Try again, brah: https://www.google.com/webhp?sourceid=chrome-instant&ion=1&espv=2&ie=UTF-8#q=genocide+definition
Genocide means to kill a large group of people (read: substantial portion of peoples) because of their religion, ethnicity, or national politics.
Hence, Hitler committed genocide even though the Jewish people still exist. Saddam Hussein committed genocide even though the Kurds still exist.
Genocide does NOT mean you try to kill off the entire race. Look up the definition of the word.
"Before that the region had been subject to centuries of the "Islamic ratchet" gradually squeezing out Jews and Christians. Before the time of Mohammed Jews were a major part of the population of what is now Saudi Arabia. Islam drove them out."

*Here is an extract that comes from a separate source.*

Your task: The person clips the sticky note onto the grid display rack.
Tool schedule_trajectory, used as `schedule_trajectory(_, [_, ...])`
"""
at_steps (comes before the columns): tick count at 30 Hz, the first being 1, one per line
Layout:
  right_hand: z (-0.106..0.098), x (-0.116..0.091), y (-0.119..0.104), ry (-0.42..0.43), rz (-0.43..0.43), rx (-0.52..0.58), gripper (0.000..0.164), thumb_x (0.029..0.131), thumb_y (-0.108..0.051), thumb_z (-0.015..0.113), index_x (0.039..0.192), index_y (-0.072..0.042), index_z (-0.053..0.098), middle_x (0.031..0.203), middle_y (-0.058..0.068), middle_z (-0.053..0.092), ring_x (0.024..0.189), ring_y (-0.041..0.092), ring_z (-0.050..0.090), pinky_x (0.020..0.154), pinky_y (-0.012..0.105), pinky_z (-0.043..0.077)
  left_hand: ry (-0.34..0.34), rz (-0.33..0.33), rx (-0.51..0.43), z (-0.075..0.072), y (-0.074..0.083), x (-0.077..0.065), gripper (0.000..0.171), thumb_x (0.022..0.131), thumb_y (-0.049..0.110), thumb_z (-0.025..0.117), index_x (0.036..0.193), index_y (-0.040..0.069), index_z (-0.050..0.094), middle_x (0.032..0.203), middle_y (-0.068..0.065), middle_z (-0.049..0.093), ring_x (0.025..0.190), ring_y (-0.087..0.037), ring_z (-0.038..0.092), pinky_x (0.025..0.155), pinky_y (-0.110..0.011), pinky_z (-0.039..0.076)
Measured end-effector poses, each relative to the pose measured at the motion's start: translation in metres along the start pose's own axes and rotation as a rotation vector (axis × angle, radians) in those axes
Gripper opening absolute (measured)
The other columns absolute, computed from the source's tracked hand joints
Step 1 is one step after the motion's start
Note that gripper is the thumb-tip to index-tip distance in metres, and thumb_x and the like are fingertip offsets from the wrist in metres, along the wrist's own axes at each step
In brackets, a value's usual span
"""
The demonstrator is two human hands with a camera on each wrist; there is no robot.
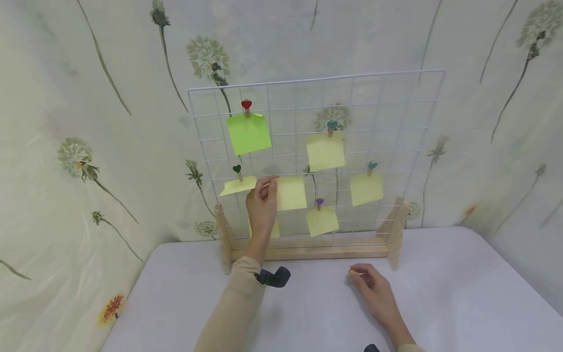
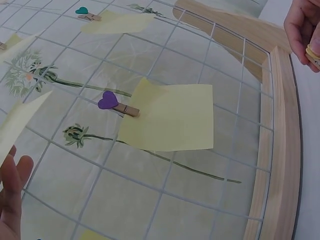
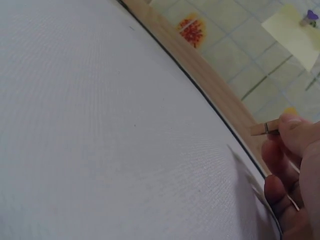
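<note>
My left hand (image 1: 263, 208) pinches a pale yellow sticky note (image 1: 292, 193) by its upper left corner, up at the white wire grid (image 1: 295, 142). In the left wrist view that note (image 2: 19, 120) shows at the left edge beside my fingertips (image 2: 24, 167). Low over the table, in front of the grid, my right hand (image 1: 376, 296) pinches a small wooden clothespin (image 3: 265, 128) between thumb and finger. A bit of yellow shows at the clothespin's held end, mostly hidden by the thumb.
Heart-topped clothespins hold a green note (image 1: 249, 134) and several yellow notes, among them one under a purple heart (image 1: 323, 221). Another yellow note (image 1: 275, 229) is partly behind my left wrist. A wooden stand (image 1: 308, 253) carries the grid on the white table (image 1: 308, 313).
</note>
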State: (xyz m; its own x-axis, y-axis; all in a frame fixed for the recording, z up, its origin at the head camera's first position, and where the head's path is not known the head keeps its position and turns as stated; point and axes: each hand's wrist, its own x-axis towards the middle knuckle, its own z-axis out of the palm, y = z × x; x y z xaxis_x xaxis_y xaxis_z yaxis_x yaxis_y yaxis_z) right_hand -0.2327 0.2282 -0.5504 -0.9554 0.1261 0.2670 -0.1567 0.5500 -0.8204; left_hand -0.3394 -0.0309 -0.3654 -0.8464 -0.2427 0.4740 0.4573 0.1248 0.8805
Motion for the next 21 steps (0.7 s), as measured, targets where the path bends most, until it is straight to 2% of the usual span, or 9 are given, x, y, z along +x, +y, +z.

This is true of SOME Arab areas, but not of Islamic areas generally. The Persians, for instance, would have to be considered massively more tolerant to their Jewish population than their European counterparts.

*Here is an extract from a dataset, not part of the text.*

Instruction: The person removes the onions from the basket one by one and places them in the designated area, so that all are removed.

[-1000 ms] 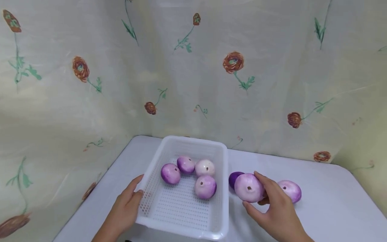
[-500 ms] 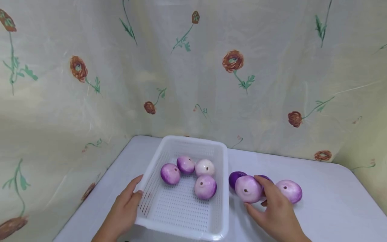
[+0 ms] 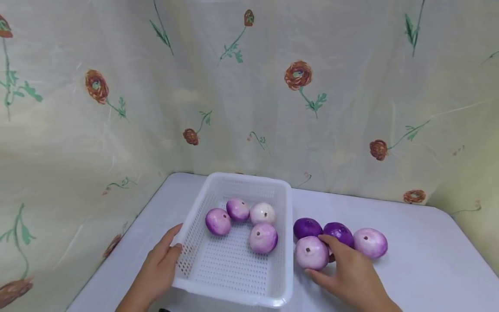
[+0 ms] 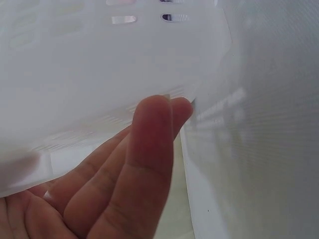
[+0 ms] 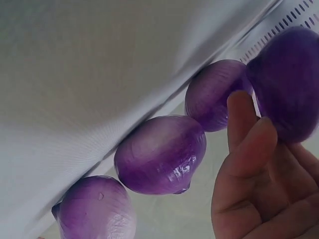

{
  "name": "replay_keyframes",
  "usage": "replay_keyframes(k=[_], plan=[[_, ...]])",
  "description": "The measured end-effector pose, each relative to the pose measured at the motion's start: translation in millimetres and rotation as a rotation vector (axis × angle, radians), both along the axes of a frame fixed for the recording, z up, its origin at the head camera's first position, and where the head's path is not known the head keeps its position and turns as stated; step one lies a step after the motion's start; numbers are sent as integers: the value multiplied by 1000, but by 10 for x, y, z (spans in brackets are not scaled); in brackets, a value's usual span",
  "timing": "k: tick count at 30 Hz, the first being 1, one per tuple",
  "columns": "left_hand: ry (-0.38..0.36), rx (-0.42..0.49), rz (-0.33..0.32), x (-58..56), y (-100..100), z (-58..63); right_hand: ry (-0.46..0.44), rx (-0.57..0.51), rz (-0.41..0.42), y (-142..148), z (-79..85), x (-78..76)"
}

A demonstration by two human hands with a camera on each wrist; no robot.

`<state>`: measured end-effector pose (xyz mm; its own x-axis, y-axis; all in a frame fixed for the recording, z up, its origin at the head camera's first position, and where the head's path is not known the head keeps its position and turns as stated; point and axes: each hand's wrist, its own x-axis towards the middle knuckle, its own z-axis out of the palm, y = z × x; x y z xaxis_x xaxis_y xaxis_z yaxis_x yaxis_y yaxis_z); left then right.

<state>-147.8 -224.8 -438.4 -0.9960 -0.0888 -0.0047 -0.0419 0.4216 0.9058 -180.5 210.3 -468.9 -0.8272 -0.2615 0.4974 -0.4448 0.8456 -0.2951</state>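
Observation:
My left hand [image 3: 160, 264] grips the left side of a white perforated plastic basket [image 3: 282, 277]. In the left wrist view its fingers [image 4: 149, 134] reach along the basket's underside. Several glossy purple-and-white onions [image 3: 263, 238] lie in the back half of the basket. My right hand [image 3: 351, 273] holds another onion [image 3: 312, 253] between thumb and fingers, just right of the basket; the right wrist view shows that onion's dark purple side [image 5: 291, 84]. Behind it are a dark purple onion [image 3: 307, 228], a second dark one [image 3: 338, 234] and a paler one [image 3: 370, 243].
The white table [image 3: 425, 260] extends to the right and in front of the onions. A flower-printed curtain [image 3: 234, 86] hangs behind the table and along its left side.
The right hand has lowered its onion slightly towards the front, so the two dark onions behind it show more fully. The left hand stays at the basket's side.

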Motion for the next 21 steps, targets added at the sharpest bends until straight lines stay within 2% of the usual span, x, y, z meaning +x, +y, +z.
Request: replay_keyframes(k=[10,21], plan=[[-3,-7,-1,-8,9,16,-103,49,-33,-19,24,17],[10,-4,-16,2,0,3,-127,81,-45,-19,-7,26]])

"Christians were the majority in Egypt, Palestine and Syria. Jews were a significant minority. Centuries of apostasy laws, coercion and financial incentives have gradually reduced their numbers. The flip side of the creation of Israel has been the elimination of Jews from the surrounding countries such as Egypt."
You can't have that both ways. Either Islam pushed the Jews out, or the creation of Israel caused them to leave. It's one or the other, not both. Frankly, the latter is the one that is true.
"Also ALL of the countries in the middle east are "new countries". They were all created by western fiat out of the ruins of the Ottoman empire. There is nothing special about Israel in this respect."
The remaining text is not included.